Nordica Health runs classes every day out of the Maroochydore CWA Hall on Memorial Ave.
Ms Ebbersten says a minimum of two sessions per week using Onero training had "amazing” results.
When a person exercises, fluid in the bone vibrates and that signals to bone cells to "lay down bone and make it stronger”, Ms Ebbersten said.
She assesses every individual then introduces them to the Onero program at a level they are able to manage.
In this way, over time, her clients safely grow and strengthen their muscles and bones.
Ms Plant said after three years doing the exercises she had seen a huge change in her body.
"Now, if I trip, I bounce. I don't fall in a heap,” she said.
Ms Plant's most recent bone mineral density scan showed a change from osteoporosis to osteopenia (a less severe condition) in her lumbar spine.
"Bone mineral density normally reduces as we grow older, and people who are declining normally move from osteopenia to osteoporosis. But Eve has gone the other way,” Ms Ebbersten said.

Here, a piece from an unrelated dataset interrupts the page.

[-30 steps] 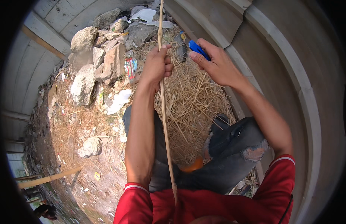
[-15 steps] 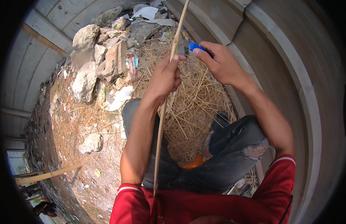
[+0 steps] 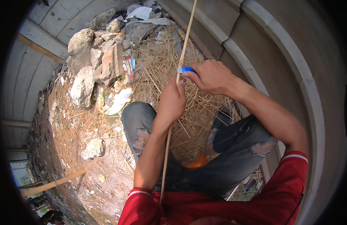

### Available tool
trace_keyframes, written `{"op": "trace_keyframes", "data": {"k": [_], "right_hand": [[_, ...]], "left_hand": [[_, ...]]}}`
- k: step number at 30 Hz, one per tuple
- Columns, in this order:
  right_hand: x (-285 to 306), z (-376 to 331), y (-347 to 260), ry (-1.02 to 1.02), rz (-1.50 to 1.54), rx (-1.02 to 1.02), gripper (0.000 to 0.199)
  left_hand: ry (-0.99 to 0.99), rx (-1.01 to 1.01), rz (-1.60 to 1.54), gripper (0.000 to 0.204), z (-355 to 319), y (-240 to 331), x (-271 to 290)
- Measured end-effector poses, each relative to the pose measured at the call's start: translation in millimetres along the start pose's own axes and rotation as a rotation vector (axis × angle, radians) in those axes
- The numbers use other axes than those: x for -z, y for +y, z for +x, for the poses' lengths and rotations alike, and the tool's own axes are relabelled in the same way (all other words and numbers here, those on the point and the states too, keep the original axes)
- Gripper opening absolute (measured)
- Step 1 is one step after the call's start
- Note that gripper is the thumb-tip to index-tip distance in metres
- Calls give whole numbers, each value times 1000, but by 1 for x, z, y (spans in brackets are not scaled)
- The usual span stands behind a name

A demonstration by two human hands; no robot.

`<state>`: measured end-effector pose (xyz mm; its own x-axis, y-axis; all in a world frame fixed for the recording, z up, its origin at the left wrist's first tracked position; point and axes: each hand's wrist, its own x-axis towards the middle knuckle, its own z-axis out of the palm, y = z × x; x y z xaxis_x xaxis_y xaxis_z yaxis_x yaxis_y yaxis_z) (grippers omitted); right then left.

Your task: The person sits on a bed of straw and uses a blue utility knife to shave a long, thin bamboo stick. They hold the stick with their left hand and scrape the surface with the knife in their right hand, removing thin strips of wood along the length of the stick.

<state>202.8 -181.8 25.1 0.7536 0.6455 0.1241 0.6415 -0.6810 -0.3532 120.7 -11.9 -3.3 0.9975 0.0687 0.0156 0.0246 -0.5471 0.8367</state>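
A long thin bamboo strip (image 3: 187,37) runs from the top of the view down to my lap, slightly tilted. My left hand (image 3: 172,100) is closed round its middle, thumb pointing up along it. In my right hand (image 3: 212,77) is a blue utility knife (image 3: 189,69), its short pale blade lying across the strip at a knot just above my left thumb. The right thumb reaches close to the left one. Loose straw-like shavings (image 3: 197,107) cover the ground beneath both hands, between my bent legs.
Large rocks (image 3: 82,86) and rubbish lie at the far left. A corrugated metal wall (image 3: 270,48) curves close along my right side. Something orange (image 3: 197,161) sits by my foot. A bamboo pole (image 3: 55,183) juts in at the lower left.
My right hand has come down and left, bringing the knife blade onto the strip. The left hand has shifted slightly right and lower on the view, still gripping the strip.
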Motion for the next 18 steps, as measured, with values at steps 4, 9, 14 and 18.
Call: {"op": "trace_keyframes", "data": {"k": [4, 9, 14, 18], "right_hand": [[-9, 10, 14, 50, -139, 51, 48], [-9, 16, 8, 146, -244, 147, 48], [28, 27, 17, 421, -241, -4, 49], [31, 13, 11, 448, 160, -133, 43]], "left_hand": [[-9, -5, 21, 28, -2, -17, -7], [-138, 51, -417, 25, -7, -41, 1], [-519, 398, -1001, 24, -39, -1, 27], [-445, 338, -935, 25, -36, -9, 24]]}}
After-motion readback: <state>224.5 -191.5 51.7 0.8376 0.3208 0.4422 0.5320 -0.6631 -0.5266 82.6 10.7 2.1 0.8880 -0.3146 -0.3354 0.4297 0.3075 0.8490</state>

She said there had been many other benefits, including for her self-confidence and balance.
Ms Plant said in the 12 months before her hip replacement, "I got this really bony bum”.
"I would need a cushion to sit down if it was a hard seat,” she said.
"The marvellous thing for me was through doing the training program and the strengthening, my bum came back.”
While two sessions per week are recommended, members of Nordica Health can attend unlimited classes per week in their membership.
"The Australian national guidelines recommends that everyone does at least two resistance-based sessions per week,” Ms Ebbersten said. "Everyone can benefit.”